The men whose names are carved into this memorial, were the hope of their day; just as you young people, who are gathered here right now, are the hope of ours.
To us, they are Anzacs; but in their day, they were fathers, sons, parents, children, cousins and mates – just as you are now.
You walk among their headstones, you read the inscriptions, you hear the epitaphs and you hear their families speak.
In these inscriptions, in these epitaphs, we hear the echoes of our country, a century ago.
We feel that spirit beckoning us, to bigger, more honest and less selfish lives.
From this place, from those who are buried here, we draw sustenance and inspiration.
We don’t come here merely to lament.
We come here to show respect – because their stories have become our stories.
Our nation is not just a place on a map, or a mass of people who happen to live somewhere.
Our nation is shaped by our collective memory; by the compact, between the dead, the living and the yet-to-be-born.
And this is the mystery, and the wonder of Lone Pine: this home that is so far away from our home; this place of peace that was once a battlefield.
The Gallipoli of August 1915 reeked of death
It was a place of disease and lice, of dysentery and flies, of headaches and fevers from dehydration, of frayed nerves from living under months of gunfire.

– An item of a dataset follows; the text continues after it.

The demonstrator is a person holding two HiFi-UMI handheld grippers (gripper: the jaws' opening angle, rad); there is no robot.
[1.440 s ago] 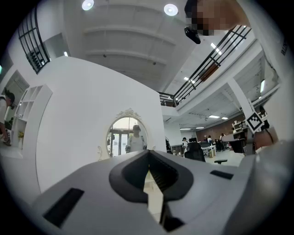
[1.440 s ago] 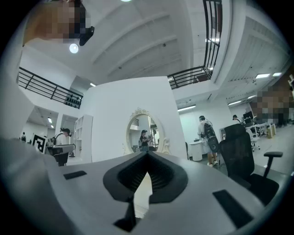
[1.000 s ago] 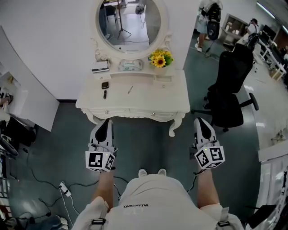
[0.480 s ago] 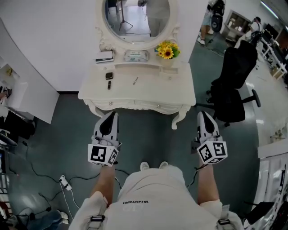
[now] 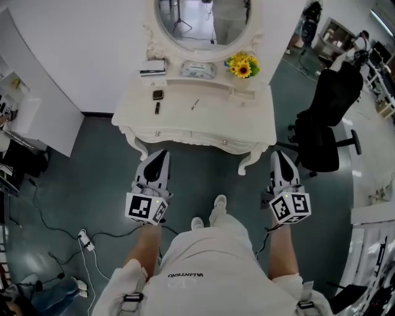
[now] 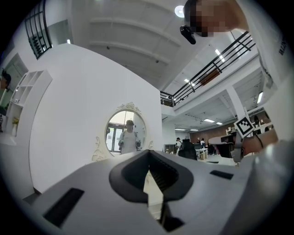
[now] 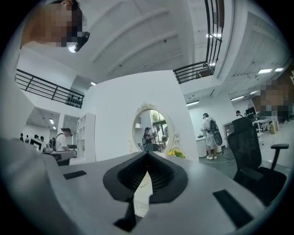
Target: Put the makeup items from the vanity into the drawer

Lone Pine was a battle of bayonets, hand held bombs and knives; and when there was nothing left to fight with, fists, knuckles, boots and teeth.
Of all the bastards of places, this is the greatest bastard in the world, wrote a soldier who had lived the horror.

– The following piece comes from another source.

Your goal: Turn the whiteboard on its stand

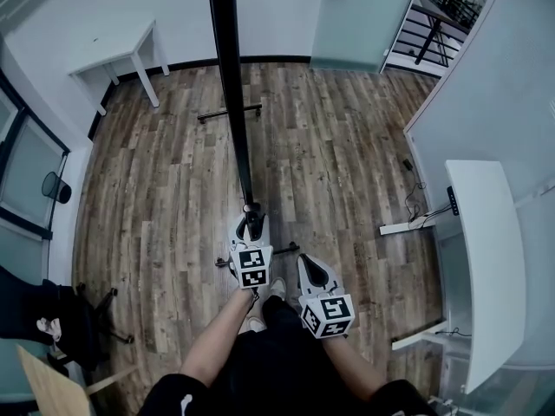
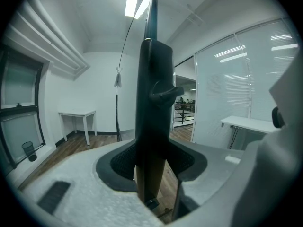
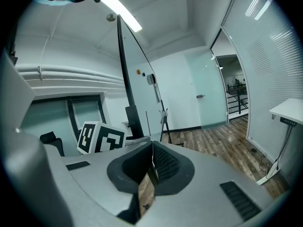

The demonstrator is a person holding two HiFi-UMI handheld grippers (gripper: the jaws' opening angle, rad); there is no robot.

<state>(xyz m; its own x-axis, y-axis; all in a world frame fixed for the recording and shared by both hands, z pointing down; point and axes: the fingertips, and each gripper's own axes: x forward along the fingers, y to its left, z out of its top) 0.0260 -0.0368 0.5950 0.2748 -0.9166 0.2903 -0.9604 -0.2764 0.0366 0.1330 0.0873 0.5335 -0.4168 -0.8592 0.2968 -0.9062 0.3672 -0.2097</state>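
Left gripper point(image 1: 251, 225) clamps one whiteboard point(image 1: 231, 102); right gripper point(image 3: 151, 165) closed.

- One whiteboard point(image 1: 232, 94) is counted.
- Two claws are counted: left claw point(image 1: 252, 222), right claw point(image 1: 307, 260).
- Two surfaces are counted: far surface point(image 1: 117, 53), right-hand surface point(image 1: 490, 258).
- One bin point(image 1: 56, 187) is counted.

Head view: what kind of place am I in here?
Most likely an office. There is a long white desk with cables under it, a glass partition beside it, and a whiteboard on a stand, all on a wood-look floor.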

Woe is to be found everywhere, wrote another.
The Lone Pine attack was meant to be a distraction, while a larger operation took place elsewhere on this peninsula.
Of itself, it had little strategic purpose.
But that didn’t stop both sides fighting with an intensity that shocks us and moves us, even a century on.
In just four days in August 1915, some 800 Australians lost their lives; and 1500 were wounded in and around the trenches that run across this cemetery.
The Turkish casualties were almost three times ours.
It’s hard to fathom so much loss for what seems so little.
Yet it was not for nothing.
It was for country, empire, king, and the ideal that people and countries should be free.
It was for duty, loyalty, honour and mates: the virtues that outshine any cause.
So here, at Lone Pine, we remember those men called upon to do things in their country’s name that took them to the very edge of their physical and emotional limits, and beyond.
We remember them and how they somehow found strength in each other.
We wonder at their selflessness.
We wonder at their capacity to face death, and not to falter.
We wonder at what possessed them to charge into machinegun fire, or to push friends out of the way of unexploded bombs.
And we remember everyone who served on this peninsula: Australians, New Zealanders, Britons, French, Indians, Canadians – and Turks too.
We remember the brave, the scared, and the confused.
We remember the good and the bad; the greatness and the smallness of it all.
For when the battle is over, when the wounds have healed, and when the ground has cooled, great warriors can see their enemies’ virtue.
The care taken of this place reflects the foe that is now a friend.
So today, I salute a noble adversary and I thank the Republic of Turkey for accepting our sons with theirs.
On the headstones here, on the graves with no name, are etched the words: their glory shall not be blotted out.
It is taken from the Scripture: Their seed shall remain forever. Their glory shall not be blotted out.
A century on, we re-affirm this truth.
Our nation has grown from their seed.
Australia thrives and prospers, nourished by their example.
Here at Lone Pine, the pact between the past and the present is renewed for the future; for all who seek to understand what it means to be Australian.